# What is expected
Show every line of the data that contains the string "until".

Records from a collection
___

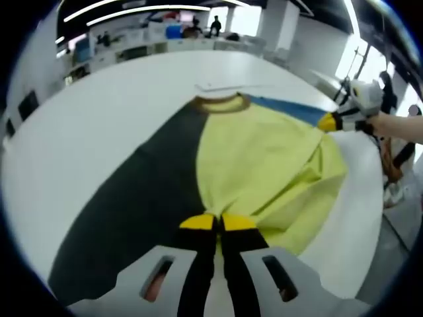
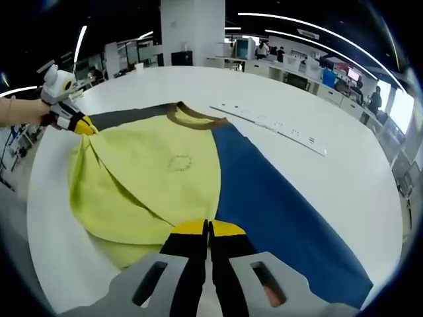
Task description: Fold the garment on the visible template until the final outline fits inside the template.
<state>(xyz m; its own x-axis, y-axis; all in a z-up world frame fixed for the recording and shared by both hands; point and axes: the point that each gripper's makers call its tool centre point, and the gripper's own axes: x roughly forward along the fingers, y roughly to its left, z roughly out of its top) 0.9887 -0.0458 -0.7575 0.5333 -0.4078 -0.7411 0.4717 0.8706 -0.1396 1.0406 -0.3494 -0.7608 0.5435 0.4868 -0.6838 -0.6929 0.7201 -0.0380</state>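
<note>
Lying on the white worktop (image 1: 79,132), the yellow shirt (image 1: 264,158) is partly folded over dark and blue panels. My left tongs (image 1: 218,221) and right tongs (image 2: 208,228) each clench its fabric edge.

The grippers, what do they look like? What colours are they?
Each hand-held gripper has two long black jaws ending in bright yellow tips, rising from a pale grey base with two slotted holes. That goes for the left hand-held gripper and the right hand-held gripper. Seen from the other side, each also has a white rounded body above its black-and-yellow jaws. No sleeve shows at the wrists.
</note>
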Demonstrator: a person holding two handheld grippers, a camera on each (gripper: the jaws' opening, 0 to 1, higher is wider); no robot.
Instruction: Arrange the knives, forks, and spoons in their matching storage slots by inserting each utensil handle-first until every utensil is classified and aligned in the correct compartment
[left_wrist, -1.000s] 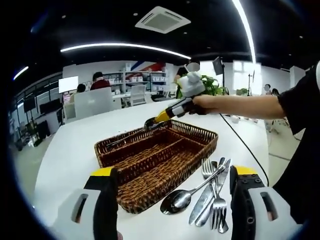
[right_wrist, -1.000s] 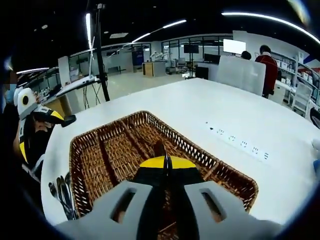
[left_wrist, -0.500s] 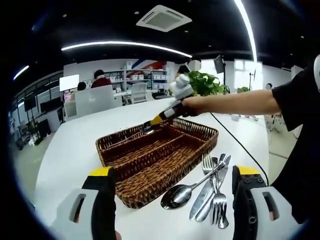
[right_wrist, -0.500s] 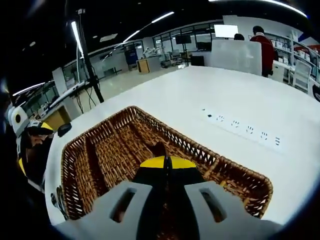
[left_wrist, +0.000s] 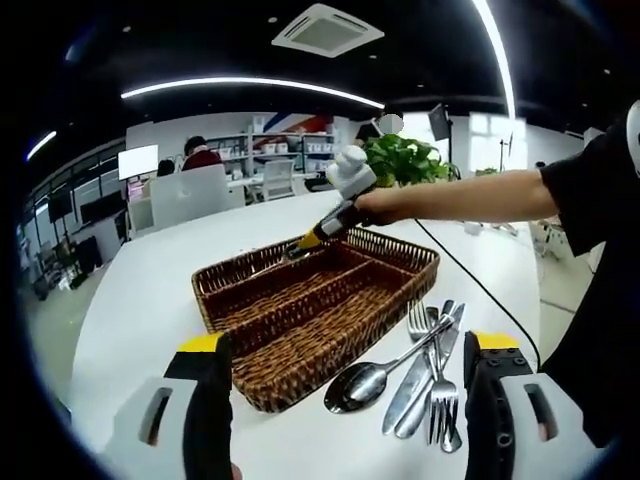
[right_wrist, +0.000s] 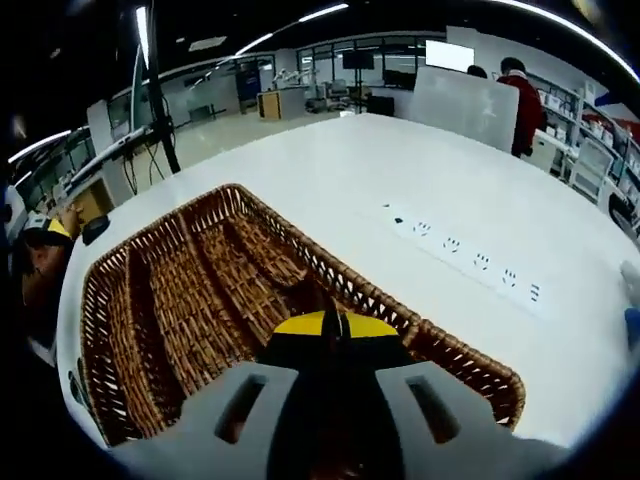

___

# Result
Task description: Fold the garment on the visible template until the final outline fits inside the template.
Instruction: Arrange the knives, forks, and spoons in their matching storage slots by inserting each utensil handle-first until every utensil is classified and aligned in the correct compartment

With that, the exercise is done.